Serial Peripheral Interface - ISpillMyDrink/UEFI-Repair-Guide GitHub Wiki

The Serial Peripheral Interface (SPI) is a four-wire serial bus often used in embedded systems and the de facto standard for communication between a PC's chipset and the flash components that contain the firmware (on older devices flash components may be connected to the Low Pin Count bus instead). The SPI bus consists of the serial clock line (SCLK/SCK), the master output/slave input (MOSI), the master input/slave output (MISO), and the chip select line (SS/CS). To establish communication via the SPI protocol, the master device (of which there can be only one on any given bus, and for our purposes will always be either the chipset or an embedded controller) selects the slave device via the CS line and drives the SCLK at a frequency less or equal to the maximum frequency supported by the slave (in Intel systems that will typically be 20, 33, or 50Mhz depending on the configuration of the PCH). Each clock cycle the master sends 1 bit to the slave and the slave sends 1 bit to the master, so communication is full-duplex.

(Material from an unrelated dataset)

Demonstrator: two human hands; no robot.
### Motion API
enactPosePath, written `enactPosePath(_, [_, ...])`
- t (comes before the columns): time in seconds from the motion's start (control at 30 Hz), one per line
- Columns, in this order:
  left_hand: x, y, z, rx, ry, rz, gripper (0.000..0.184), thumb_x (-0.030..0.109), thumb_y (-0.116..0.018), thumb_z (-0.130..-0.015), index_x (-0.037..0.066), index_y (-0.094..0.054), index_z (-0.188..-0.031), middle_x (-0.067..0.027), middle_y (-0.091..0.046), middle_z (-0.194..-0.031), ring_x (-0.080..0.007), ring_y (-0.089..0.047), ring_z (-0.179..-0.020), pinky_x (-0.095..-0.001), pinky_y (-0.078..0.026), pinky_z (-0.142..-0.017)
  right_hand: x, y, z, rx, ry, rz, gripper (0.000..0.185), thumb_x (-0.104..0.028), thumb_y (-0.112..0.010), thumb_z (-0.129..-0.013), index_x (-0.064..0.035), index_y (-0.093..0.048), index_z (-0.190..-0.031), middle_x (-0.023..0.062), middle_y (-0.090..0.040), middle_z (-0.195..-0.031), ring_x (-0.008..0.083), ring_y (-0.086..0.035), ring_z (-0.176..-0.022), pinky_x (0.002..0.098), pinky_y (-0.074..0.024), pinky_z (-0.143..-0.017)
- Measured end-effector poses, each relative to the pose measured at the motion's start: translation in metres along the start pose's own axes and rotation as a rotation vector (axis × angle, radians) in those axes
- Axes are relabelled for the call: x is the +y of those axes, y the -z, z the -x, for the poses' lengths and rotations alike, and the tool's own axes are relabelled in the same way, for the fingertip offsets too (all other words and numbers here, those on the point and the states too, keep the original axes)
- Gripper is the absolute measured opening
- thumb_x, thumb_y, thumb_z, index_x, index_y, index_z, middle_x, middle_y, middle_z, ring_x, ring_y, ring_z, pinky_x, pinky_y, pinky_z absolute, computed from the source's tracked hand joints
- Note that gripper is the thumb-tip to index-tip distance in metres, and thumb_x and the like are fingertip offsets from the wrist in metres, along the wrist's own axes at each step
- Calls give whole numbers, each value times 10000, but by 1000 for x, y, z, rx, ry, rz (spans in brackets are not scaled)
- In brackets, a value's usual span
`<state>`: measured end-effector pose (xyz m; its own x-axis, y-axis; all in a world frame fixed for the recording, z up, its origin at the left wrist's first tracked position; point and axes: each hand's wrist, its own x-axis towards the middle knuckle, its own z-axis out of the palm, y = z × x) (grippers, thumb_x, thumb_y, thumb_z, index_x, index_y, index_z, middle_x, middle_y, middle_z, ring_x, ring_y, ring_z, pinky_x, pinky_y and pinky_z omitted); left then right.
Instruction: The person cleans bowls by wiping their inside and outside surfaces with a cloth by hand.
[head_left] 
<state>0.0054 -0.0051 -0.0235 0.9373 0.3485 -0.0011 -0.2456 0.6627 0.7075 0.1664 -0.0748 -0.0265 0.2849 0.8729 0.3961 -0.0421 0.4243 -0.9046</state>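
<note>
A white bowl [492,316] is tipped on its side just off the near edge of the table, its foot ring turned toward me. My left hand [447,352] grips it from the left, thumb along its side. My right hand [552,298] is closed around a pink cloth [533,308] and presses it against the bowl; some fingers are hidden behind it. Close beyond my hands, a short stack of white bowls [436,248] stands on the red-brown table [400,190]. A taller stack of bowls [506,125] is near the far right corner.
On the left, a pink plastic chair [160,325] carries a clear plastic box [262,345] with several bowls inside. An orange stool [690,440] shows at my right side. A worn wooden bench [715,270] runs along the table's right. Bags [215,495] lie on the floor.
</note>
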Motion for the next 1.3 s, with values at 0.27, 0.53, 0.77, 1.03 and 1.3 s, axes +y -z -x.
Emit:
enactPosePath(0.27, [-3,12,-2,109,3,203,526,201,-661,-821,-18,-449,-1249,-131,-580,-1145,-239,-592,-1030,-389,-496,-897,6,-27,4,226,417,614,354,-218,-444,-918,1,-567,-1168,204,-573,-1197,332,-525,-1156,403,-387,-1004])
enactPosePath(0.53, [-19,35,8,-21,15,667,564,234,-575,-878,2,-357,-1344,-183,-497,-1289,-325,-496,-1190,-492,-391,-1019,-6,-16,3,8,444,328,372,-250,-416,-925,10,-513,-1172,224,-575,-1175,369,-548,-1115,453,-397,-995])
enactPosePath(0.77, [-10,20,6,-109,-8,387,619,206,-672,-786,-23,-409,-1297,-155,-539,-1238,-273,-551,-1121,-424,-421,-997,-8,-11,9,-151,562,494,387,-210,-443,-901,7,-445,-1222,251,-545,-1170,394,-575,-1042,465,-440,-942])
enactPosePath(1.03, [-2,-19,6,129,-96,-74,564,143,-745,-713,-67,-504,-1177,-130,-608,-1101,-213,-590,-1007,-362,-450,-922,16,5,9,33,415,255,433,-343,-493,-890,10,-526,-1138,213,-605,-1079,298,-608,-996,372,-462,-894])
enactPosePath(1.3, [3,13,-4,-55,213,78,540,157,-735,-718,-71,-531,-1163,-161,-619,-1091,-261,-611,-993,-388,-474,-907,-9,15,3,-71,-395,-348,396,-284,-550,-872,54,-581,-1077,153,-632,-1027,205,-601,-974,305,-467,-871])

Typical configuration of the Flash Components in the Intel Flash Image Tool

Dual/Quad SPI

Dual SPI is an extension of the SPI protocol that adds the ability for the master to request responses both from the MISO line and the MOSI line via a command byte, effectively doubling the amount of data the master can receive per clock cycle. In this case the MOSI line becomes Serial I/O 0 (SIO0) and MISO becomes Serial I/O 1 (SIO1), where SIO0 carries the even bits and SIO1 the uneven bits of a response. Quad SPI is an extension of the Dual SPI protocol that adds two new data lines SIO3 and SIO4, and sends 4 data bits per clock cycle.

Both of these extensions are popular for communication with flash components.

Multiple Slaves

On any given SPI bus there may be only one master but there can be as many slaves as needed as long as every slave has its own CS line, allowing the master to toggle on or off any given slave by pulling its CS line low or high respectively.

This is often used for chipset communication with multiple flash components, where the firmware is stored on multiple flash chips.